WHAT THE EXERCISE ASKS >> What you give must be exactly the lines of the material from the first through the line that contains "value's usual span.", inclusive, and no others.

==================================================

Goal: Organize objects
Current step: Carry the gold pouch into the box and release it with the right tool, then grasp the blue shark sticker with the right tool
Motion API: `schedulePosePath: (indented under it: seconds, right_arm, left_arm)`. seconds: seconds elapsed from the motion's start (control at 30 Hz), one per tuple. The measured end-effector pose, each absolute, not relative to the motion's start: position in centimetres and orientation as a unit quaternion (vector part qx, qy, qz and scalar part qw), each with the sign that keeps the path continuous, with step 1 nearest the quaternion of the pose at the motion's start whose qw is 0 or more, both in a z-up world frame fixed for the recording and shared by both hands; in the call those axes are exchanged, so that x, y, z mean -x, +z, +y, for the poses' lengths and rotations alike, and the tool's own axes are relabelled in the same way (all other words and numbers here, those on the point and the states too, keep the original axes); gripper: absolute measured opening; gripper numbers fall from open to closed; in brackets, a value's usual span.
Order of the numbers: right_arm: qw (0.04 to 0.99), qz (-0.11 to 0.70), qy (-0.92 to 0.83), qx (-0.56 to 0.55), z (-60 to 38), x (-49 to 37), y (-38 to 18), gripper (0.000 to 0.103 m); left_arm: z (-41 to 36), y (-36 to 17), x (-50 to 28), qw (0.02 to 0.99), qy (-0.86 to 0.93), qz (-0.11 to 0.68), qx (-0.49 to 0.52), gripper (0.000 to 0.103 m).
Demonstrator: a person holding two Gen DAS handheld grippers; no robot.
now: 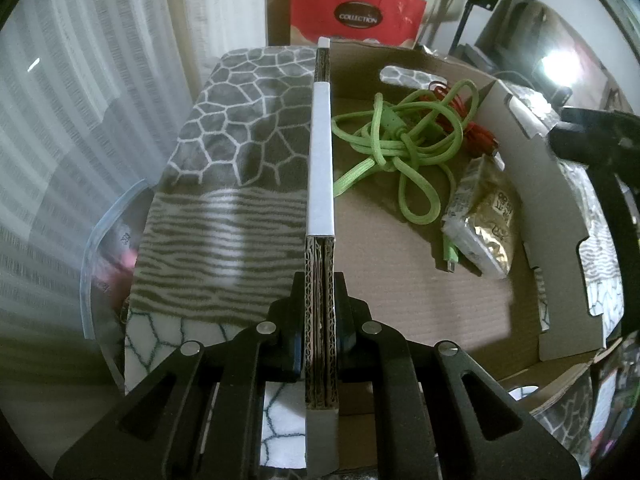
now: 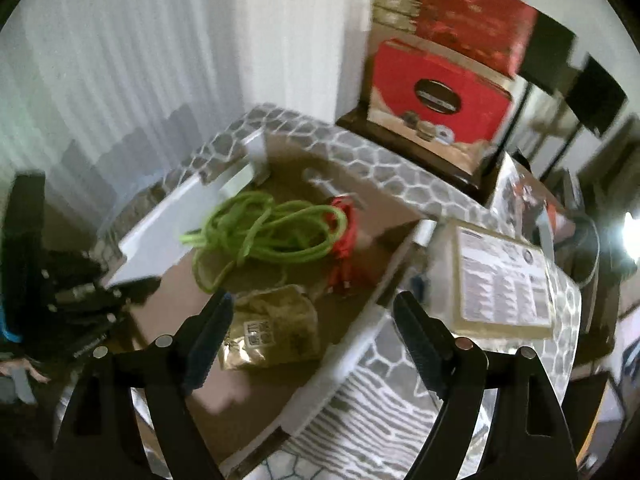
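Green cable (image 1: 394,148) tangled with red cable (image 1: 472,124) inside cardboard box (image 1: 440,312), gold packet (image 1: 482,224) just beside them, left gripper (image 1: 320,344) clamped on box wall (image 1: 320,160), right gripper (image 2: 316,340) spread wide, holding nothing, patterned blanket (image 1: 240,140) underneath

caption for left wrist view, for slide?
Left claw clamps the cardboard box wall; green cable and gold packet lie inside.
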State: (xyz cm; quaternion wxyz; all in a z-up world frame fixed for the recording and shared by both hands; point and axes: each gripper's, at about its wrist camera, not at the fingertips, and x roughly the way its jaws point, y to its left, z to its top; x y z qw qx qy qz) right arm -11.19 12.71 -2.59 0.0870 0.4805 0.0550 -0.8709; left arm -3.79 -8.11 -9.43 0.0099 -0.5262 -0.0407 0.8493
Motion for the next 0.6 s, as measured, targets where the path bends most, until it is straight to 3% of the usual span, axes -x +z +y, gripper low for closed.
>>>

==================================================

PROBLEM SOLUTION >>
Goal: Organize objects
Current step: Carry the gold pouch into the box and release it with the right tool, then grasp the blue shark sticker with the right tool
Motion API: `schedulePosePath: (indented under it: seconds, right_arm, left_arm)`. seconds: seconds elapsed from the motion's start (control at 30 Hz), one per tuple. The measured end-effector pose, each absolute, not relative to the motion's start: position in centimetres and orientation as a unit quaternion (vector part qx, qy, qz and scalar part qw), each with the sign that keeps the path continuous, with step 1 nearest the quaternion of the pose at the motion's start whose qw is 0 or more, both in a z-up world frame fixed for the recording and shared by both hands; in the call those axes are exchanged, so that x, y, z mean -x, +z, +y, for the poses' lengths and rotations alike, and the tool's own axes are relabelled in the same way (all other words and numbers here, those on the point and the states too, keep the original axes); gripper: absolute measured opening; gripper numbers fall from open to closed; in brackets, a value's usual span.

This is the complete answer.